_What this task involves_. Every picture should be left out, but the lines below must be repeated exactly.
**** Information provided ****
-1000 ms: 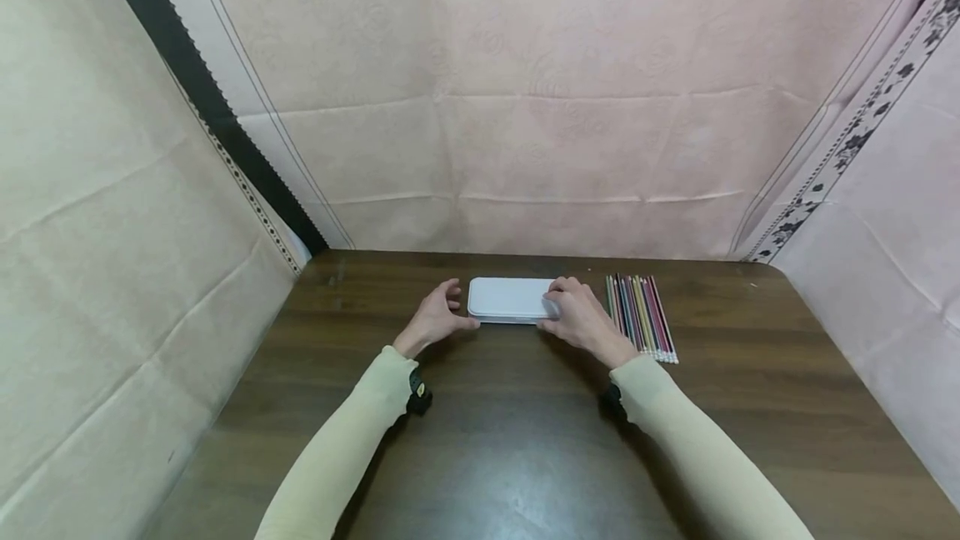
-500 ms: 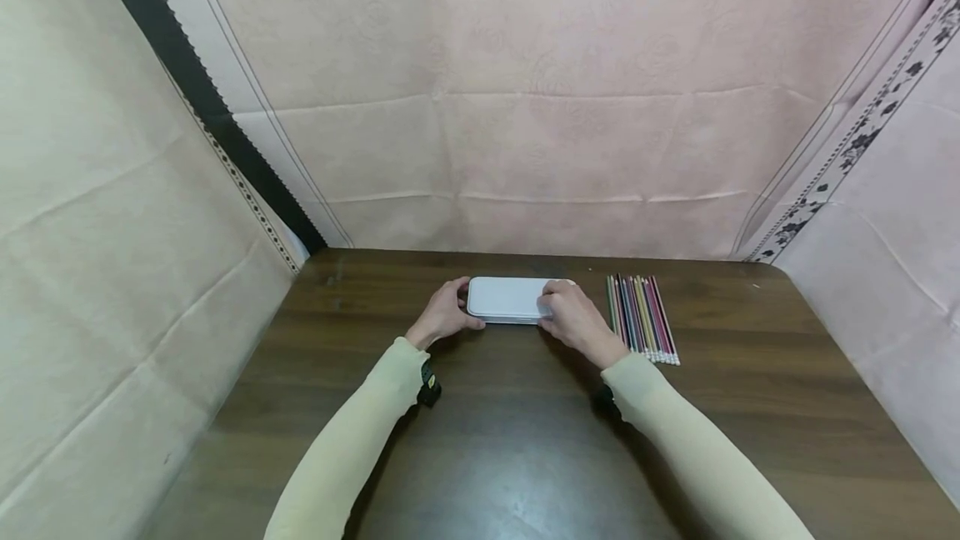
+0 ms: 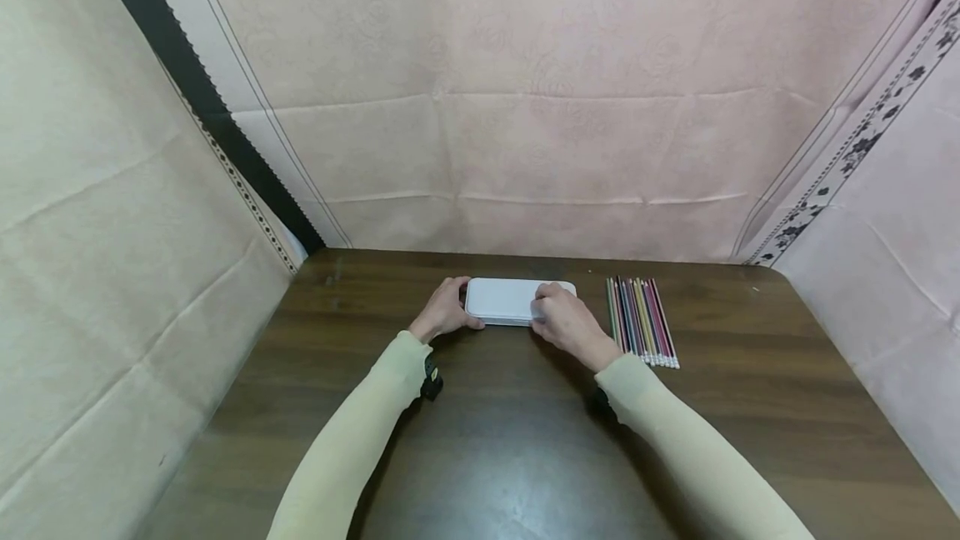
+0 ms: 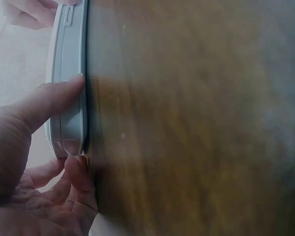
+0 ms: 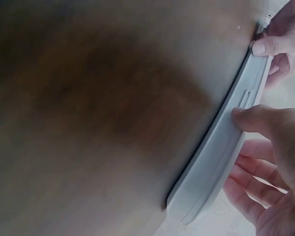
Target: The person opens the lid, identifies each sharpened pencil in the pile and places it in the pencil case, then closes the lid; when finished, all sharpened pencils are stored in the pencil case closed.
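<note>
A flat white case [image 3: 498,298] with rounded corners lies closed on the table [image 3: 487,423], long side toward me. My left hand [image 3: 444,311] grips its left end. In the left wrist view the thumb [image 4: 59,98] presses the front wall, and the other fingers curl at the end of the case [image 4: 69,64]. My right hand [image 3: 564,322] holds the case right of its middle. In the right wrist view that thumb [image 5: 255,118] touches the front wall beside a small latch [image 5: 245,98], with the other fingers over the lid side.
A row of several coloured pencils [image 3: 641,319] with pale ends lies right of the case, close behind my right wrist. Pale cloth [image 3: 540,148] hangs beyond the table's far edge and along both sides.
My left hand has come in from just beside the case to grip its left end. My right hand has slid left along the front, uncovering the case's right end.
</note>
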Action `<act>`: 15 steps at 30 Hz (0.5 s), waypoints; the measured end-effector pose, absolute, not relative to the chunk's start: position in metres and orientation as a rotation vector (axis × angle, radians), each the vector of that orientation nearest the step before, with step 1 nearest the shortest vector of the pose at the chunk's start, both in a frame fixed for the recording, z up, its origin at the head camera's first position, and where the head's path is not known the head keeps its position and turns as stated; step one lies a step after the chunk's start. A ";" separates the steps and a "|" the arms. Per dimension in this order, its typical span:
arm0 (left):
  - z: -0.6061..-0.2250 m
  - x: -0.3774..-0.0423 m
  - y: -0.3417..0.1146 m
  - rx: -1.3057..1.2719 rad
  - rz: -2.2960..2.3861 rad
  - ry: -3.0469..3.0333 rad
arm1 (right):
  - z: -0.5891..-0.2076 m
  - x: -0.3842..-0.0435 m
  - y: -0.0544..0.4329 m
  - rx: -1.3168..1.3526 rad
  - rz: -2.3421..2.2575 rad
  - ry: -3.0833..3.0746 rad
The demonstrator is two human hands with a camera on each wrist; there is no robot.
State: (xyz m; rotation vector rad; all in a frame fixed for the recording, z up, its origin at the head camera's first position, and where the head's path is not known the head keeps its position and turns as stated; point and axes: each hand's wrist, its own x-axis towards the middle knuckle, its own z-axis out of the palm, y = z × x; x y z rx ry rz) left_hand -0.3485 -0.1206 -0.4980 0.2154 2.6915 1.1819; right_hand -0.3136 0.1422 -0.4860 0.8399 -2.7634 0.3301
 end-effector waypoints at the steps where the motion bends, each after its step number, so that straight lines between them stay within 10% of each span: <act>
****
_Exercise result_.
-1000 ms: 
-500 ms: 
+0 ms: 
+0 ms: 
+0 ms: 
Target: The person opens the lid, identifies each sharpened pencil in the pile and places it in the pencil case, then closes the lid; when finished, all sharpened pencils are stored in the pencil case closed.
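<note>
A flat white case [image 3: 498,298] with rounded corners lies closed on the table [image 3: 487,423], long side toward me. My left hand [image 3: 444,311] grips its left end. In the left wrist view the thumb [image 4: 59,98] presses the front wall, and the other fingers curl at the end of the case [image 4: 69,64]. My right hand [image 3: 564,322] holds the case right of its middle. In the right wrist view that thumb [image 5: 255,118] touches the front wall beside a small latch [image 5: 245,98], with the other fingers over the lid side.
A row of several coloured pencils [image 3: 641,319] with pale ends lies right of the case, close behind my right wrist. Pale cloth [image 3: 540,148] hangs beyond the table's far edge and along both sides.
My left hand has come in from just beside the case to grip its left end. My right hand has slid left along the front, uncovering the case's right end.
</note>
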Action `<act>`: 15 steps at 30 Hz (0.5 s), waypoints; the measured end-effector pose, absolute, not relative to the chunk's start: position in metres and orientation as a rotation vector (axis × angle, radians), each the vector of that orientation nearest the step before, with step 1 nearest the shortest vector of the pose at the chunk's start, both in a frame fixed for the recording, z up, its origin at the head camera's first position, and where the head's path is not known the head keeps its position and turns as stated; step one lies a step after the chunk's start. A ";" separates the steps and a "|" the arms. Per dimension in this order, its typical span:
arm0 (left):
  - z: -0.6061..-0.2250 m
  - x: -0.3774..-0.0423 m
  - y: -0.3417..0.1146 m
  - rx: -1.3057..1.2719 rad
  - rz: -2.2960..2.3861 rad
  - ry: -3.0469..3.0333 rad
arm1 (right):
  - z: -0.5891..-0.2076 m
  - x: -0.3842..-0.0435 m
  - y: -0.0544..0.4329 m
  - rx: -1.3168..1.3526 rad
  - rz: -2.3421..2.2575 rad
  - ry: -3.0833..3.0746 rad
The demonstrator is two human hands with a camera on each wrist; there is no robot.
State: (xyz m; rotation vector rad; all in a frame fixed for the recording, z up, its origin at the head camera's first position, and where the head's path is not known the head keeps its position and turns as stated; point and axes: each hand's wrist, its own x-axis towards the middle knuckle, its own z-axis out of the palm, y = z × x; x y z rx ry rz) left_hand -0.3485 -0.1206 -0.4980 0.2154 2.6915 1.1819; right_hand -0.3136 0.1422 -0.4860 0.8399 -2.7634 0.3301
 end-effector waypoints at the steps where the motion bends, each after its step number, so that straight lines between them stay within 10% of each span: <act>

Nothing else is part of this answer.